== Task objective ==
Once you have located the line containing "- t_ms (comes" in the material below, return it exactly along with each line after it through the line containing "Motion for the".

== Extracted information ==
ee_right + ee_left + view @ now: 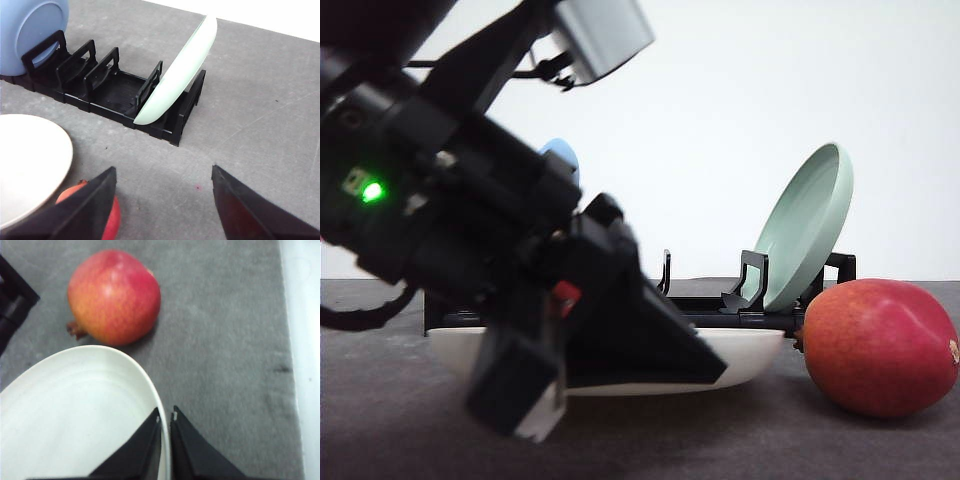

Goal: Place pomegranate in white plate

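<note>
Left tool (165,416): fingers pressed together on the white plate (75,405) rim, apparently steadying it. Right tool (162,175): wide open, empty, poised over the pomegranate (107,217), which lies beneath its near finger on the grey worktop (260,125), just beside the plate. The fruit lies sideways, crown toward the plate.
</note>
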Robot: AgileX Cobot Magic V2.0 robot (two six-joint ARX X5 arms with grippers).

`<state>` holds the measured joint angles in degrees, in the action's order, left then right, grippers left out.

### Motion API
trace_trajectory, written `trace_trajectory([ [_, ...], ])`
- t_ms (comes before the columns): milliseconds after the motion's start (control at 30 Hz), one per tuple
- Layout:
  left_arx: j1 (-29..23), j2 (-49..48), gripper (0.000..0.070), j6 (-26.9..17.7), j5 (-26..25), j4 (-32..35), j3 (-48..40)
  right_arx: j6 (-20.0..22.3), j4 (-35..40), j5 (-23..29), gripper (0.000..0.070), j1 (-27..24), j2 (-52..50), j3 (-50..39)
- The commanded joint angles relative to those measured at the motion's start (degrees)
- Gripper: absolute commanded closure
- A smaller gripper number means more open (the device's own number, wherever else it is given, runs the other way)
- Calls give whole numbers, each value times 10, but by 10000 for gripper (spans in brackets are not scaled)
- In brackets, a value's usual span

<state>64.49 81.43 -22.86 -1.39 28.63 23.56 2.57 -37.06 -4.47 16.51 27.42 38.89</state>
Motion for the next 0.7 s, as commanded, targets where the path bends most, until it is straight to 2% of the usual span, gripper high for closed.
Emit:
trace_trajectory([
  [0, 9, 11, 677, -7, 1, 6, 8, -7, 4, 0, 317, 3, 2, 6],
  [200, 9, 12, 653, -6, 1, -10, 8, -7, 4, 0, 317, 3, 2, 6],
  [333, 9, 12, 513, 2, 0, -16, 8, -7, 5, 0, 317, 3, 2, 6],
  [400, 8, 12, 475, 18, 0, -19, 8, -7, 5, 0, 317, 3, 2, 6],
  [467, 8, 12, 419, 46, 0, -21, 8, -7, 5, 0, 317, 3, 2, 6],
  [533, 8, 9, 352, 94, 0, -24, 10, -7, 6, 0, 317, 3, 2, 6],
  [667, 4, -17, 333, 230, -2, -97, 32, -7, 5, 0, 317, 3, 2, 6],
])
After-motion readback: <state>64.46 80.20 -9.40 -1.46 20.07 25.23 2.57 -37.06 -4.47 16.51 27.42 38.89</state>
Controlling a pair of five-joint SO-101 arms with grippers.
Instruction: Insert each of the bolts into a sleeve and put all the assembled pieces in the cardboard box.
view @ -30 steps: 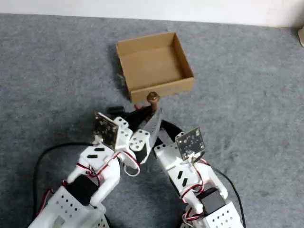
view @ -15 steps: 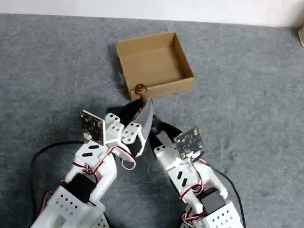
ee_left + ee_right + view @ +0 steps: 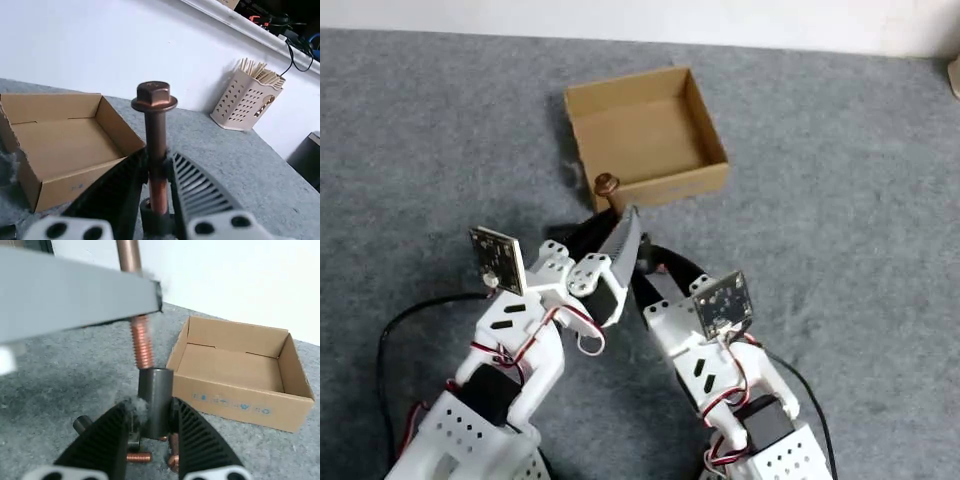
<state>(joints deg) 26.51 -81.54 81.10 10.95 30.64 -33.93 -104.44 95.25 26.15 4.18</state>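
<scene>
— Just short of the cardboard box (image 3: 665, 186), at its front wall: what do I log?
— I see the left end effector (image 3: 157, 162) clamped on a copper bolt (image 3: 154, 100), upright, hex head up. Directly beneath, the right end effector (image 3: 155, 412) grips a dark sleeve (image 3: 156, 390), with the threaded tip at its mouth.
— Seated?
— I cannot tell. On the counter (image 3: 60, 370) below lie loose bolts (image 3: 137, 457) and a second sleeve (image 3: 82, 425).
</scene>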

== Output ==
- t_ms (comes before the columns): milliseconds after the motion's start (control at 30 Hz), one per tuple
- Layout:
  left_arx: j1 (-29..23), j2 (-49..48), gripper (0.000..0.070), j6 (-26.9..17.7), j5 (-26..25), j4 (-32..35), j3 (-48..40)
  right_arx: j6 (-20.0..22.3), j4 (-35..40), j5 (-23..29), gripper (0.000..0.070), j1 (-27..24), j2 (-52..50), j3 (-50..39)
- The commanded joint angles relative to those measured at the motion's start (degrees)
- Gripper: absolute commanded closure
- A smaller gripper number means more open (the device's own number, wherever else it is given, runs the other way)
- Calls give whole numbers, each value times 10, but by 10000 for gripper (spans in brackets are not scaled)
- In brackets, a value's usual span

<state>64.49 81.43 -22.86 -1.39 28.63 23.56 2.57 -37.06 -4.47 16.51 27.42 38.89</state>
Motion for the next 0.7 s, as commanded, targets where the path bends most, until it is straight to 2% of the usual span, gripper high for closed.

Nothing further is required of this output.